Given all the ridiculous wastes of resources in modern society, it’s hard to get too outraged at the funds spent on GPT3, which is for all its egregious weaknesses an amazingly cool achievement. However, if one focuses on the fairly limited pool of resources currently being spent on advanced AI systems without direct commercial application, one wonders whether we’d be better off to focus more of this pool on fundamental innovations in representation, architecture, learning, creativity, empathy and human-computer interaction, rather than on scaling up transformers bigger and bigger.
OpenAI has generally been associated with the view that fundamental advances toward AGI can be made by taking existing algorithms and scaling them up on bigger and bigger hardware and more and more data. I don’t think GPT3 supports this perspective; rather the opposite. Possibly GPT3 can be an interesting resource for an AGI system to use in accelerating its learning, but the direct implications for GPT3 regarding AGI are mostly negative in valence. GPT3 reinforces the obvious lesson that just adding a massive number of parameters to a system with no fundamental capability for understanding … will yield a system that can do some additional cool tricks, but still has no fundamental capability for understanding.

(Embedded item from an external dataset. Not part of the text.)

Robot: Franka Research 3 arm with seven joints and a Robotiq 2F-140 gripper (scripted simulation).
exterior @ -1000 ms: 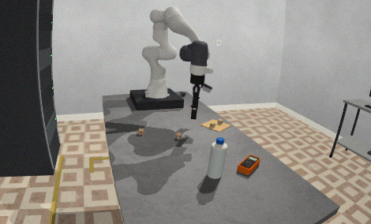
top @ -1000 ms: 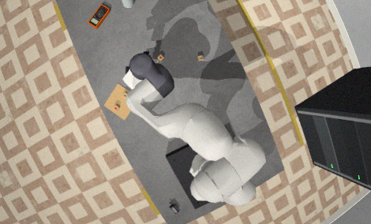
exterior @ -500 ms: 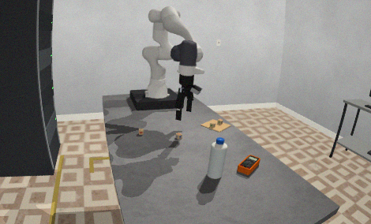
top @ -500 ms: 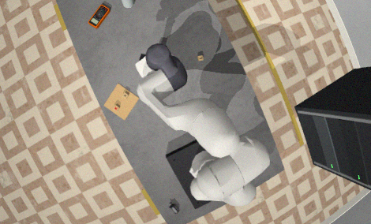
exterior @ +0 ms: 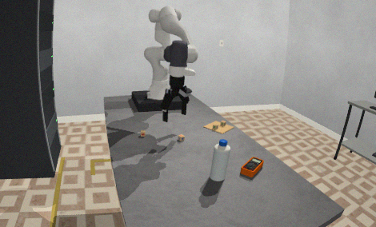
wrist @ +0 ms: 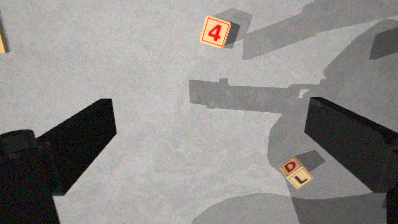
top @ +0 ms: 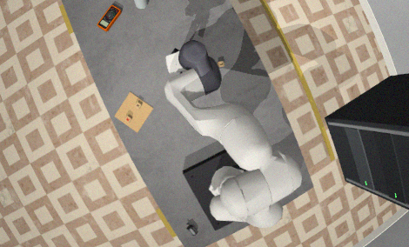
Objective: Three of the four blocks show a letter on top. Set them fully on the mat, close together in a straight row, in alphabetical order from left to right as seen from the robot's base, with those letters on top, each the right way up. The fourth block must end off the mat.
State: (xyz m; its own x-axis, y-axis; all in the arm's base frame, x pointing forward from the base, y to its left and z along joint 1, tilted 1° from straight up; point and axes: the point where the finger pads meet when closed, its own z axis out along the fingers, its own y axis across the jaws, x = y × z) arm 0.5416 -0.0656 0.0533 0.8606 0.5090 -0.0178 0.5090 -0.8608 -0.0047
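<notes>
My gripper [exterior: 174,109] hangs open and empty above the grey table, left of the tan mat [exterior: 218,126] in the exterior view. In the wrist view, my fingers frame bare table. A block with a red 4 on top [wrist: 216,32] lies ahead of them. A block with L on top and a red D on its side [wrist: 296,173] lies by the right finger. Both loose blocks show on the table [exterior: 181,137] [exterior: 142,133]. Two more blocks [top: 138,103] [top: 129,116] sit on the mat [top: 134,111]. Their letters are too small to read.
A white bottle with a blue cap [exterior: 220,160] and an orange multimeter [exterior: 252,165] stand on the table's near end. The robot's base [exterior: 154,100] is at the far end. A dark rack [exterior: 18,88] stands on the floor to the left.
</notes>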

It's easy to see where the OpenAI founders would get the idea that scale is the ultimate key to AI. In recent years we have seen a variety of neural net algorithms that have been around for decades suddenly accomplish amazing things, mostly just by being run on more and faster processors with more RAM. But for every given class of algorithms, increasing scale reaches a point of diminishing returns. GPT3 may well not yet represent the point of diminishing returns for GPT type architectures, in terms of performance on some linguistics tasks. But I believe it is well past the point of diminishing returns in terms of squeezing bits and pieces of fundamental understanding out of transformer neural nets.
The viable paths to robust AGI and profoundly beneficial AI systems lie in wholly different directions than systems like GPT3 that use tremendous compute power to compensate for their inability to learn appropriate abstractions and ground them in concrete examples. AGI will require systems capable of robust symbol grounding, of understanding what the program code it generates does in specific cases, of doing mathematical computations far beyond the examples it has seen, of treating words with rich non-linguistic referents differently from nonsense coinages.
These systems may end up requiring massive compute resources as well in order to achieve powerful AGI, but they will use these resources very differently from GPT3 and its ilk. And the creativity needed to evolve such systems may well emerge from research involving a decentralized R&D community working on a variety of more compact Ai systems, rather than pushing as fast as possible toward the most aggressive possible use of big money and big compute.